** Data supplied follows **
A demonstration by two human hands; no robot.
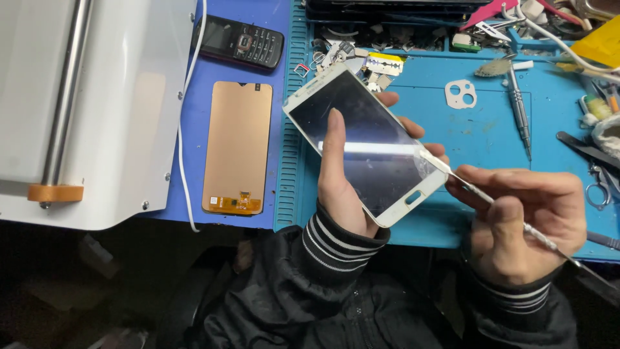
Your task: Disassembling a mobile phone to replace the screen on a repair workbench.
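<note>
My left hand (pixel 341 176) holds a white smartphone (pixel 381 152) with a dark glossy screen, tilted above the blue work mat (pixel 465 129). Its thumb lies across the screen and the fingers wrap behind the far edge. My right hand (pixel 523 220) grips a thin metal pry tool (pixel 481 190). The tool's flat tip touches the phone's right edge, near the lower corner.
A copper-coloured display panel (pixel 236 145) lies on the blue pad left of the mat, with a black keypad phone (pixel 242 42) behind it. A white machine (pixel 84 103) fills the left. A screwdriver (pixel 518 113), a white camera-frame part (pixel 460 94), scissors (pixel 600 187) and several small tools sit at the right.
</note>
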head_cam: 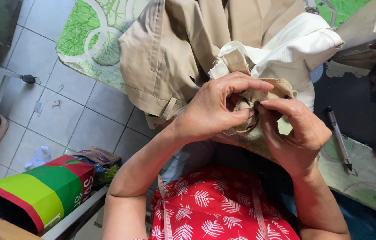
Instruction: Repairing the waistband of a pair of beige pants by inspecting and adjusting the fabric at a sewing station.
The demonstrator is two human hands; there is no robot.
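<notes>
- A carton (41, 193) with red, green and yellow bands stood open on the tiled floor (77, 115) at the lower left, its printed side turned up.
- Beside the carton's upper end lay a flat brown packet (97, 156), and a crumpled white wrapper (38, 157) lay on the tiles just to its left.
- The left hand (214, 109) came in from below, wrist bent, thumb and curled fingers pinched shut on a fold of the trousers (174, 53).
- The right hand (292, 133) faced it from the other side, fingertips closed on the same fold, touching the left thumb.
- The trousers were beige, with belt loops along the waistband; they hung off the near edge of the green-patterned tabletop (86, 35) into the lap.
- The gripped part was a frayed seam with pale lining showing, just above the red leaf-print top (214, 209).
- A white cloth (299, 49) lay on the trousers near the tabletop's right edge.
- A dark pen (339, 138) rested on the surface to the right of the right hand.
- A measuring tape (166, 213) hung down the top.
</notes>
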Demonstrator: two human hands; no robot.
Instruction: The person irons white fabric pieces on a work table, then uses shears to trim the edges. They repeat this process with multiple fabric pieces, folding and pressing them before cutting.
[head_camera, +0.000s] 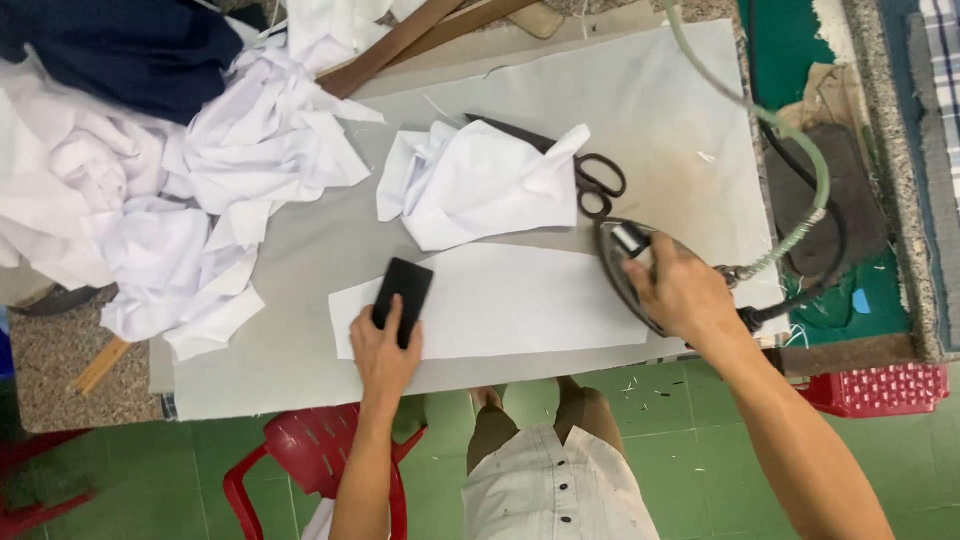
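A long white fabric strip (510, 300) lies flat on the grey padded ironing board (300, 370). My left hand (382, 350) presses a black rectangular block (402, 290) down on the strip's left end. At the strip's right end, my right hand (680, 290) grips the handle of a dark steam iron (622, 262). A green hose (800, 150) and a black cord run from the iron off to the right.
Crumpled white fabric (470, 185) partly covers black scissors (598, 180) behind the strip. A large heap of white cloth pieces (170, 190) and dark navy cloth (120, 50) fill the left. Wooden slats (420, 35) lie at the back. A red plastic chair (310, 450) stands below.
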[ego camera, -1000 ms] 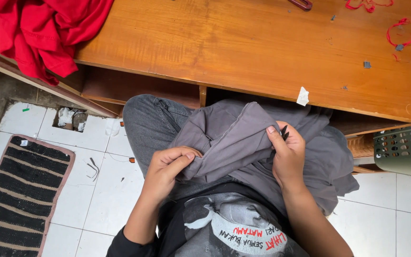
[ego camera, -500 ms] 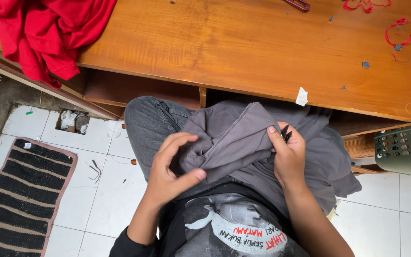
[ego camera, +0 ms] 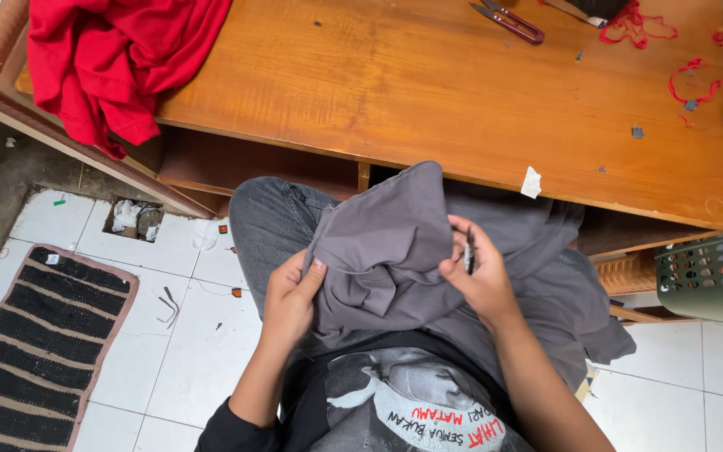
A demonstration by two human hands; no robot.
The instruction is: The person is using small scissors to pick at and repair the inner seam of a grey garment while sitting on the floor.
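The left hand (ego camera: 290, 293) grips a bunched fold of the grey garment (ego camera: 395, 243) in the lap; the right hand (ego camera: 479, 272), just beside it, pinches a small dark clipper (ego camera: 469, 249) against the cloth. Trimming appears underway; most of the garment hangs unhandled beyond the right hand, under the desk (ego camera: 462, 100).

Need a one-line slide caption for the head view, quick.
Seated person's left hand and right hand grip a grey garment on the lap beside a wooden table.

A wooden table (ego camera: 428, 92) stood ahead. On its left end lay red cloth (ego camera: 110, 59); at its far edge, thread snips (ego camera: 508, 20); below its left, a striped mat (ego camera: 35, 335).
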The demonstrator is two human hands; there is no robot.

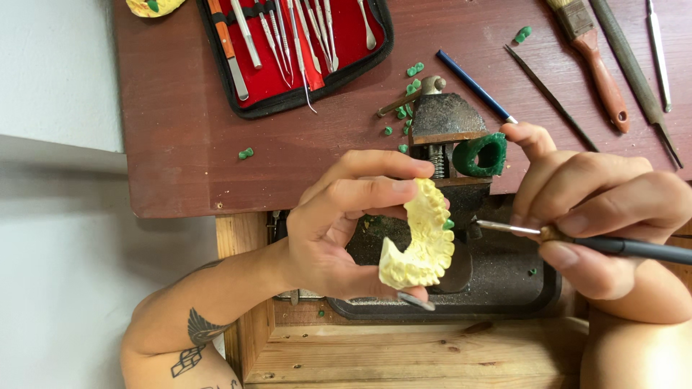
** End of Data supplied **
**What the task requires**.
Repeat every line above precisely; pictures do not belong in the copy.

**Answer**.
A demonstration by two human hands; no robot.
Your task: Disassembling a mobile phone to replace the screen on a repair workbench.
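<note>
My left hand (pixel 341 176) holds a white smartphone (pixel 381 152) with a dark glossy screen, tilted above the blue work mat (pixel 465 129). Its thumb lies across the screen and the fingers wrap behind the far edge. My right hand (pixel 523 220) grips a thin metal pry tool (pixel 481 190). The tool's flat tip touches the phone's right edge, near the lower corner.
A copper-coloured display panel (pixel 236 145) lies on the blue pad left of the mat, with a black keypad phone (pixel 242 42) behind it. A white machine (pixel 84 103) fills the left. A screwdriver (pixel 518 113), a white camera-frame part (pixel 460 94), scissors (pixel 600 187) and several small tools sit at the right.
</note>
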head_cam: 
Instruction: Repairing the waistband of a pair of beige pants by inspecting and adjusting the fabric at a sewing station.
The demonstrator is two human hands; there is no robot.
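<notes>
- A carton (41, 193) with red, green and yellow bands stood open on the tiled floor (77, 115) at the lower left, its printed side turned up.
- Beside the carton's upper end lay a flat brown packet (97, 156), and a crumpled white wrapper (38, 157) lay on the tiles just to its left.
- The left hand (214, 109) came in from below, wrist bent, thumb and curled fingers pinched shut on a fold of the trousers (174, 53).
- The right hand (292, 133) faced it from the other side, fingertips closed on the same fold, touching the left thumb.
- The trousers were beige, with belt loops along the waistband; they hung off the near edge of the green-patterned tabletop (86, 35) into the lap.
- The gripped part was a frayed seam with pale lining showing, just above the red leaf-print top (214, 209).
- A white cloth (299, 49) lay on the trousers near the tabletop's right edge.
- A dark pen (339, 138) rested on the surface to the right of the right hand.
- A measuring tape (166, 213) hung down the top.
</notes>
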Demonstrator: two human hands; no robot.
Instruction: The person irons white fabric pieces on a work table, then uses shears to trim the edges. They repeat this process with multiple fabric pieces, folding and pressing them before cutting.
[head_camera, +0.000s] 
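A long white fabric strip (510, 300) lies flat on the grey padded ironing board (300, 370). My left hand (382, 350) presses a black rectangular block (402, 290) down on the strip's left end. At the strip's right end, my right hand (680, 290) grips the handle of a dark steam iron (622, 262). A green hose (800, 150) and a black cord run from the iron off to the right.
Crumpled white fabric (470, 185) partly covers black scissors (598, 180) behind the strip. A large heap of white cloth pieces (170, 190) and dark navy cloth (120, 50) fill the left. Wooden slats (420, 35) lie at the back. A red plastic chair (310, 450) stands below.
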[ego camera, -1000 ms] 
[ego camera, -500 ms] 
[ego camera, +0 ms] 
A demonstration by two human hands; no robot.
The instruction is: The person is using small scissors to pick at and repair the inner seam of a grey garment while sitting on the floor.
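The left hand (ego camera: 290, 293) grips a bunched fold of the grey garment (ego camera: 395, 243) in the lap; the right hand (ego camera: 479, 272), just beside it, pinches a small dark clipper (ego camera: 469, 249) against the cloth. Trimming appears underway; most of the garment hangs unhandled beyond the right hand, under the desk (ego camera: 462, 100).

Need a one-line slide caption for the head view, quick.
Seated person's left hand and right hand grip a grey garment on the lap beside a wooden table.

A wooden table (ego camera: 428, 92) stood ahead. On its left end lay red cloth (ego camera: 110, 59); at its far edge, thread snips (ego camera: 508, 20); below its left, a striped mat (ego camera: 35, 335).
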The demonstrator is two human hands; there is no robot.

This exercise is now finished.